- _TASK OBJECTIVE_:
Please transcribe exactly the lines from the first line of the records below through the line containing "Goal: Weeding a", including both, and omit all pictures.

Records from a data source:
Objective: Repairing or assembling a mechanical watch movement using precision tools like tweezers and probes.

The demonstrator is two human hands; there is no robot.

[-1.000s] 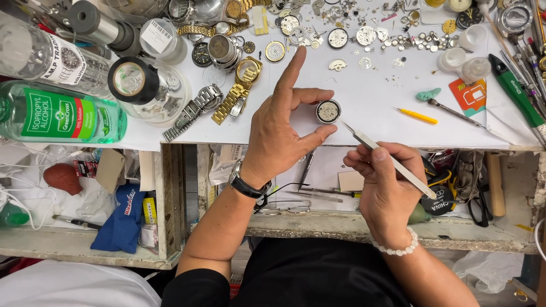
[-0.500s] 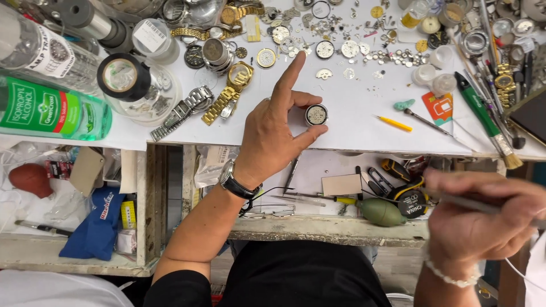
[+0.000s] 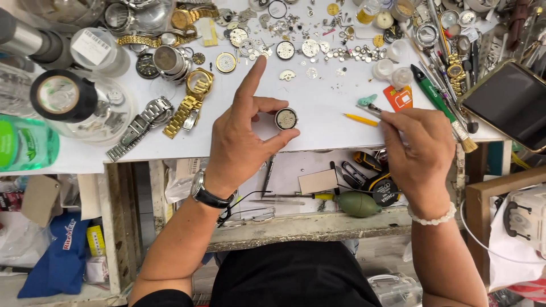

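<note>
Centre frame, our left hand [image 3: 242,145] pinches the watch movement [image 3: 286,118] steady on the bench [image 3: 318,108]; right hand [image 3: 418,150] grips a tool [image 3: 371,107] beside it.

A single head-worn camera looks steeply down from close above onto the worktop [image 3: 318,122] and both hands.

Dark blank screen [image 3: 513,104], rectangular with a gold rim, lies tilted at the desk's [image 3: 318,113] right edge. Small orange card [image 3: 400,96] with a white patch lies on the desk, just left of a green-handled tool. White barcode label [image 3: 93,46] sits on a clear round container, top left. Green label [image 3: 23,142] wraps a bottle at far left. Blue printed bag [image 3: 60,256] below left.
</note>
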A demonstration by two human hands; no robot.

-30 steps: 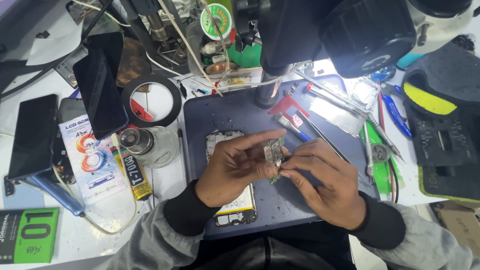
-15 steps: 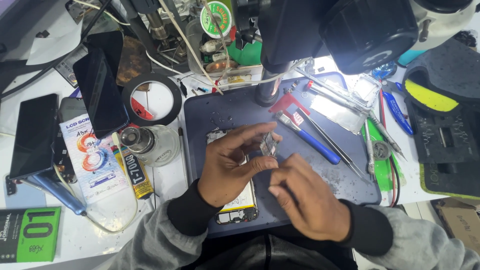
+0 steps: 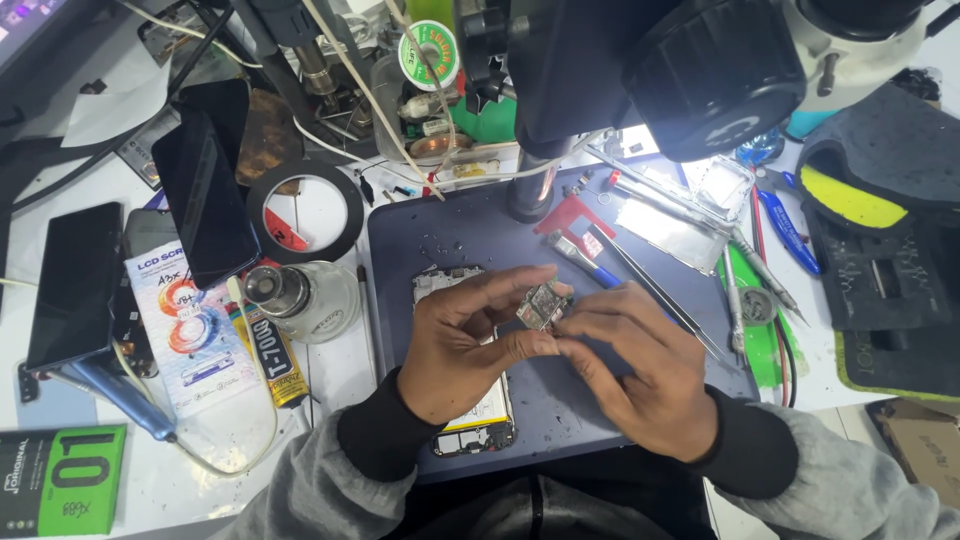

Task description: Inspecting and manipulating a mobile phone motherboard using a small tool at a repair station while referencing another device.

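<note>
Above the opened phone [image 3: 470,425], right hand [image 3: 640,385] back, both hands' fingers [image 3: 520,345] pinching the small metal part [image 3: 543,305]

We see a blue mat [image 3: 450,225] on a white bench. A roll of black tape [image 3: 305,211] lies left of it, beside a glass bottle [image 3: 300,297] and a glue tube [image 3: 272,350]. Dark phones [image 3: 205,195] lean further left. A microscope [image 3: 700,60] hangs above; tweezers [image 3: 655,285] and blue pliers [image 3: 790,225] lie right.
</note>
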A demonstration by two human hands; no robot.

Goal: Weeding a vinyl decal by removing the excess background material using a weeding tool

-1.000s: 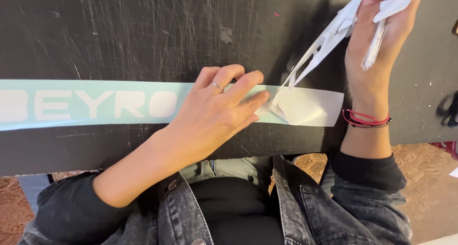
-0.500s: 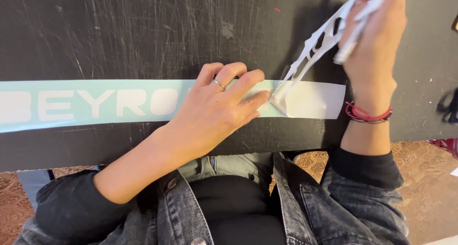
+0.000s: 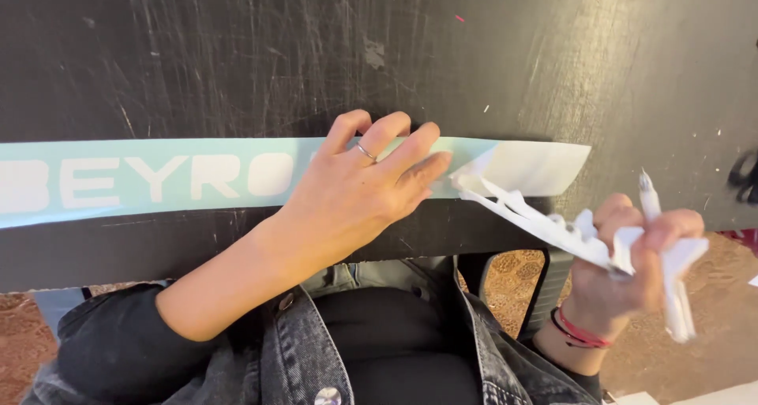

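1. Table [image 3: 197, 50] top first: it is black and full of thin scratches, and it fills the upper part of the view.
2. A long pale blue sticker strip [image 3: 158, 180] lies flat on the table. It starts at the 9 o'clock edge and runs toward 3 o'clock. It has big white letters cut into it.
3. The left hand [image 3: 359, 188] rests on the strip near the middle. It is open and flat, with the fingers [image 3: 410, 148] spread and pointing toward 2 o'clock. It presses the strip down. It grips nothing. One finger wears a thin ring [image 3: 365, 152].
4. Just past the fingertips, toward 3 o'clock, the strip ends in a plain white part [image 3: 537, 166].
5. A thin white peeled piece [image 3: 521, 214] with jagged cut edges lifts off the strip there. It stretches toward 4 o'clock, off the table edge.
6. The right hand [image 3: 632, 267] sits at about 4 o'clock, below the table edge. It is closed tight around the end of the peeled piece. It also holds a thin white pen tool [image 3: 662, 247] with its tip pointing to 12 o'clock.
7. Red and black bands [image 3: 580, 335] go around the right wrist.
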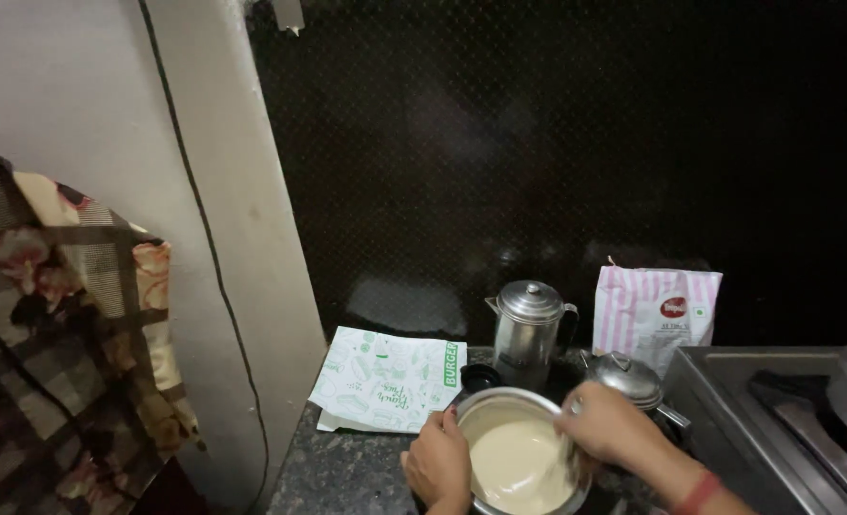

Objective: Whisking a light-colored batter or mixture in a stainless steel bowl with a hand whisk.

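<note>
While left hand (438, 464) grips the bowl (521, 456) rim at the bench (347, 472) front edge, right hand (606, 426) is closed on something in the batter (519, 467), blurred. Jug (528, 329), pouch (654, 313), box (388, 379) behind.

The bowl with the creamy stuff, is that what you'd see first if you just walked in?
Yes: the steel bowl of pale batter at the bottom centre draws the eye, with the left hand gripping its rim and the right hand over it, seemingly stirring. Just behind stand a lidded steel jug and a pink striped pouch against the dark wall. A white and green paper wrapper lies to the left on the counter.
</note>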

- _YOUR SOLUTION_:
Objective: Repairing or assembling a mechanical watch movement using precision tools like tweezers and probes.

The demonstrator is two human hands; there is no robot.

[-1.000s] 
[-0.500s] 
[+0.000s] 

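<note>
Centre frame, our left hand [image 3: 242,145] pinches the watch movement [image 3: 286,118] steady on the bench [image 3: 318,108]; right hand [image 3: 418,150] grips a tool [image 3: 371,107] beside it.

A single head-worn camera looks steeply down from close above onto the worktop [image 3: 318,122] and both hands.

Dark blank screen [image 3: 513,104], rectangular with a gold rim, lies tilted at the desk's [image 3: 318,113] right edge. Small orange card [image 3: 400,96] with a white patch lies on the desk, just left of a green-handled tool. White barcode label [image 3: 93,46] sits on a clear round container, top left. Green label [image 3: 23,142] wraps a bottle at far left. Blue printed bag [image 3: 60,256] below left.
</note>
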A demonstration by two human hands; no robot.

-30 steps: 
-15 steps: 
+0 steps: 

Task description: Inspecting and manipulating a mobile phone motherboard using a small tool at a repair station while referencing another device.

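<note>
Above the opened phone [image 3: 470,425], right hand [image 3: 640,385] back, both hands' fingers [image 3: 520,345] pinching the small metal part [image 3: 543,305]

We see a blue mat [image 3: 450,225] on a white bench. A roll of black tape [image 3: 305,211] lies left of it, beside a glass bottle [image 3: 300,297] and a glue tube [image 3: 272,350]. Dark phones [image 3: 205,195] lean further left. A microscope [image 3: 700,60] hangs above; tweezers [image 3: 655,285] and blue pliers [image 3: 790,225] lie right.
</note>
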A demonstration by two human hands; no robot.

Goal: Weeding a vinyl decal by removing the excess background material using a weeding tool

Work on this exercise is done.